Least-Squares Estimation of Transformation Parameters Between Two Point Sets

Motivation(s)

The following mathematical problem shows up quite often in many computer vision applications: find a similarity mapping between two sets of corresponding points \(\mathcal{X} = \left\{ \mathbf{x}_i \in \mathbb{R}^m \right\}_{i = 1}^n\) and \(\mathcal{Y} = \left\{ \mathbf{y}_i \in \mathbb{R}^m \right\}_{i = 1}^n\) that minimizes

\[\mathop{e^2}\left( \mathbf{R}, \mathbf{t}, c \right) = \frac{1}{n} \sum_{i = 1}^n \left\Vert \mathbf{y}_i - \left( c \mathbf{R} \mathbf{x}_i + \mathbf{t} \right) \right\Vert_2^2.\]
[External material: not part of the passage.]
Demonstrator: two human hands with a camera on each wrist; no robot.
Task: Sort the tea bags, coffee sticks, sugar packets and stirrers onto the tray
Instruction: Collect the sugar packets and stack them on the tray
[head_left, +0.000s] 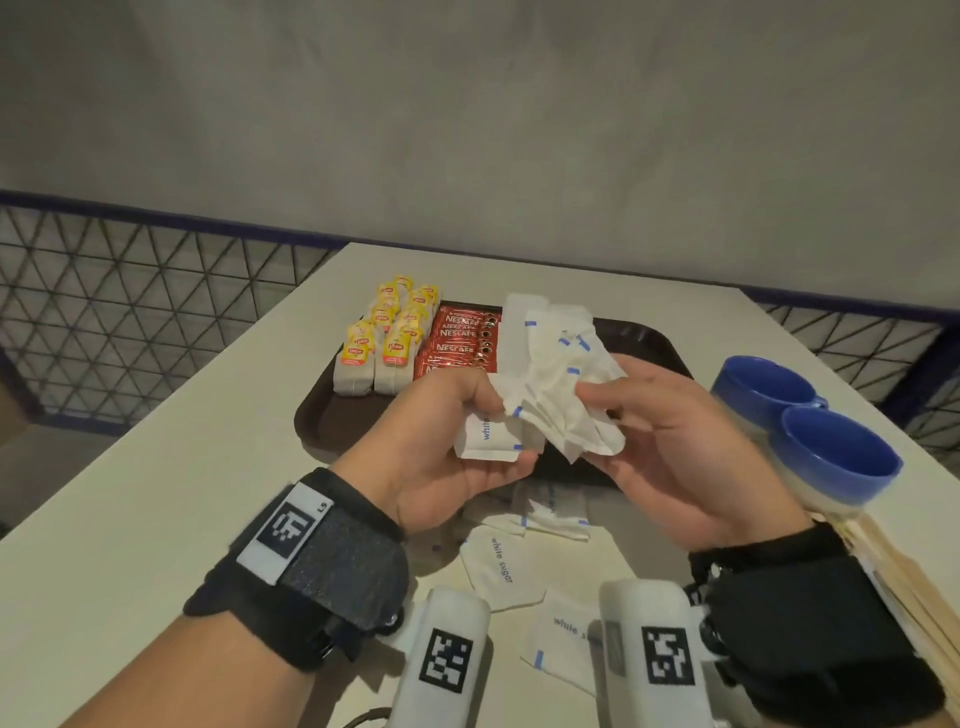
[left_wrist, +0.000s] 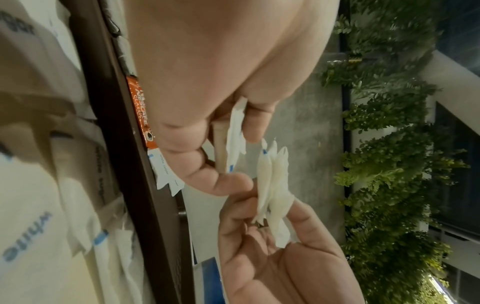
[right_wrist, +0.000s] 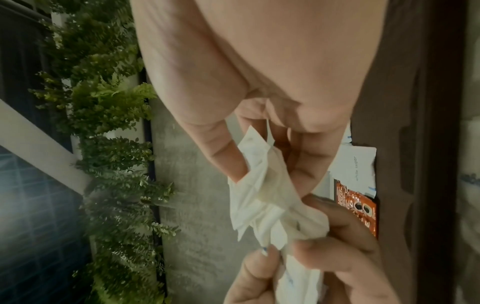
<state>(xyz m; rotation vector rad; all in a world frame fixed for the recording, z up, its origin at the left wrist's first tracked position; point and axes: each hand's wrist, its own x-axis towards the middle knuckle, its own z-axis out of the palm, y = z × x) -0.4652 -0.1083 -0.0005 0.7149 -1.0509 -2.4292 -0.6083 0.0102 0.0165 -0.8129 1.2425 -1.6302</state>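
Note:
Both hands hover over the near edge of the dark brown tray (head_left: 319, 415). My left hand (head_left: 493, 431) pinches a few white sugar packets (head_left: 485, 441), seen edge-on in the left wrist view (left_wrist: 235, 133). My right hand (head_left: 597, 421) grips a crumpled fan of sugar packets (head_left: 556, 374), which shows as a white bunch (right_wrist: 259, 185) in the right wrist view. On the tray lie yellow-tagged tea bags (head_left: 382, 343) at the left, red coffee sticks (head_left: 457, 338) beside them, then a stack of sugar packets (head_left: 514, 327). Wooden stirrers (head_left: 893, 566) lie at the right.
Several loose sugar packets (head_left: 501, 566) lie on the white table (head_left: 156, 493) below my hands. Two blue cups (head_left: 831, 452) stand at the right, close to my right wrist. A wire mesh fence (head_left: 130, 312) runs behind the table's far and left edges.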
There are several solutions to this problem (a.k.a. the absolute orientation problem) when \(m\) is two or three. In particular, the most recent non-iterative algorithms is based on the SVD of the data’s covariance matrix. This solution, however, fails when the data is severely corrupted and returns a reflection instead of a rotation matrix.

Proposed Solution(s)

The author augments Arun’s least squares estimation with Lagrange multipliers to force the rotation matrix to be an orientation-preserving orthogonal matrix.

Evaluation(s)

The proposed method successfully estimates a rotation that achieves a non-zero least mean squared error instead of a reflection matrix that achieves zero error.

All of the derivations make use of the Frobenius norm:

\[\DeclareMathOperator{\tr}{tr} \left\Vert A \right\Vert_{\mathrm{F}}^2 = \tr\left( A^\top A \right).\]
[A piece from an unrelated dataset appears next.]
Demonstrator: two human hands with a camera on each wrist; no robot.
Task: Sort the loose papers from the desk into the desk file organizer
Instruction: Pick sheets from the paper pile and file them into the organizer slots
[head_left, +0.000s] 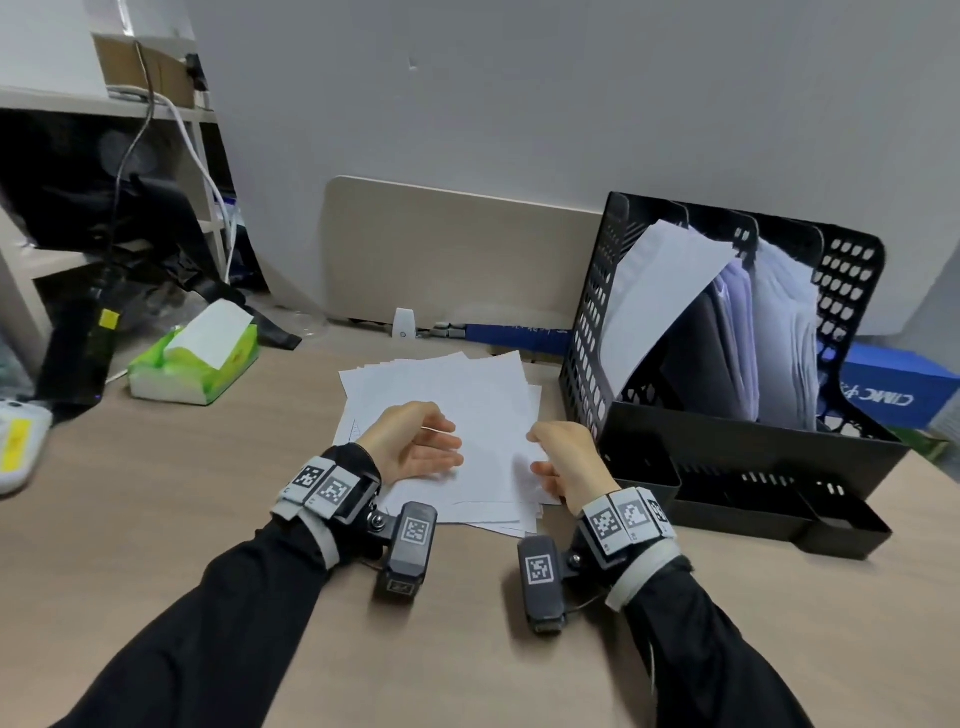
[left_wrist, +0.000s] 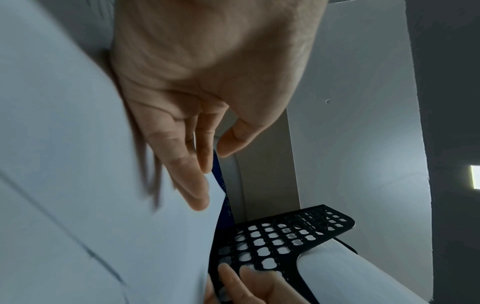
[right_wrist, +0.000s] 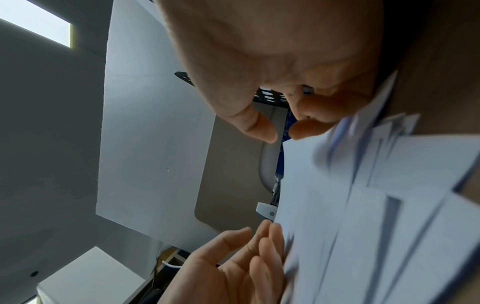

According to (11), \(L'\) is symmetric so

\[L' = B A^\top R = R^\top A B^\top\]

and

\[\begin{split}{L'}^2 &= L' L'\\ &= \left( B A^\top R \right) \left( R^\top A B^\top \right)\\ &= VD U^\top U DV^\top & \quad & A B^\top = UDV^\top\\ &= V D^2 V^\top.\end{split}\]
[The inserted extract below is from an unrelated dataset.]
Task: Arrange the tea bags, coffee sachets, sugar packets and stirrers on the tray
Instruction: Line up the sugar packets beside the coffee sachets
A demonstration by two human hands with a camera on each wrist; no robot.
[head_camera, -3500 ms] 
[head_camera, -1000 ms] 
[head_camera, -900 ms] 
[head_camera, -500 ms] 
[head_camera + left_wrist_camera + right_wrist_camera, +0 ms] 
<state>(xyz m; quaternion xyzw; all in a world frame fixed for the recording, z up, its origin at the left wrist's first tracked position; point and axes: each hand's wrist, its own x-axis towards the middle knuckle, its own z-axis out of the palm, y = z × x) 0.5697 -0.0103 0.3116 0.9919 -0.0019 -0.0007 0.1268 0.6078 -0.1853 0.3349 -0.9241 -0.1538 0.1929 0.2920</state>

To see that \(L'\) is commutative, notice that

\[\begin{split}L' {L'}^2 &= L' \left( L' L' \right)\\ &= \left( L' L' \right) L'\\ &= {L'}^2 L'.\end{split}\]

The foregoing properties is the reason behind (14):

\[\DeclareMathOperator{\diag}{diag} L' L' = V D^2 V^\top = \left( V D S V^\top \right) \left( V S D V^\top \right)\]

where \(S = \diag(s_i \in \{1, -1\})\).

The claim in (17) is justified because the sample covariance matrix is always positive semi-definite.

Future Direction(s)

  • Would a Bayesian formulation be worthwhile?

Question(s)

  • How to deal with outliers?

Analysis

This is an optimal least squares estimation of a similarity mapping between corresponding point sets. The derivation is elegant and contains a lot of useful mathematical tricks. An extension of this that weights each data point’s residual error is given in [Sor09].

#include <iostream>
#include <vector>

#include <Eigen/Dense>

int32_t main(int32_t /*argc*/, const char* /*argv*/ []) {
  // layout is x_0, y_0, x_1, x_1,...
  // this forms a DxN matrix where D is the dimension of the vector
  float pattern_x[]{0.0f, 0.0f, 1.0f, 0.0f, 0.0f, 2.0f};
  float pattern_y[]{0.0f, 0.0f, -1.0f, 0.0f, 0.0f, 2.0f};

  auto m = 2, n = 3;
  // point correspondence already established
  Eigen::Map<const Eigen::MatrixXf> src(pattern_x, m, n);
  Eigen::Map<const Eigen::MatrixXf> dst(pattern_y, m, n);

  // homogeneous (m + 1) x (m + 1) matrix where the bottom row is e_{m + 1}
  auto result = Eigen::umeyama(src, dst, true);
  // check similarity mapping
  std::cout << result << std::endl;

  // manual inspection of each element
  std::vector<float> S(static_cast<size_t>(result.size()));
  Eigen::Map<Eigen::MatrixXf>(S.data(), result.rows(), result.cols()) = result;

  for (auto i = 0; i < result.rows(); ++i) {
    for (auto j = 0; j < result.cols(); ++j) {
      // layout is column-major
      std::cout << S[static_cast<size_t>(j * result.rows() + i)] << " ";
    }
    std::cout << std::endl;
  }

  return 0;
}

References

Sor09

Olga Sorkine. Least-squares rigid motion using svd. Technical notes, 120(3):52, 2009.

Ume91

Shinji Umeyama. Least-squares estimation of transformation parameters between two point patterns. IEEE Transactions on pattern analysis and machine intelligence, 13(4):376–380, 1991.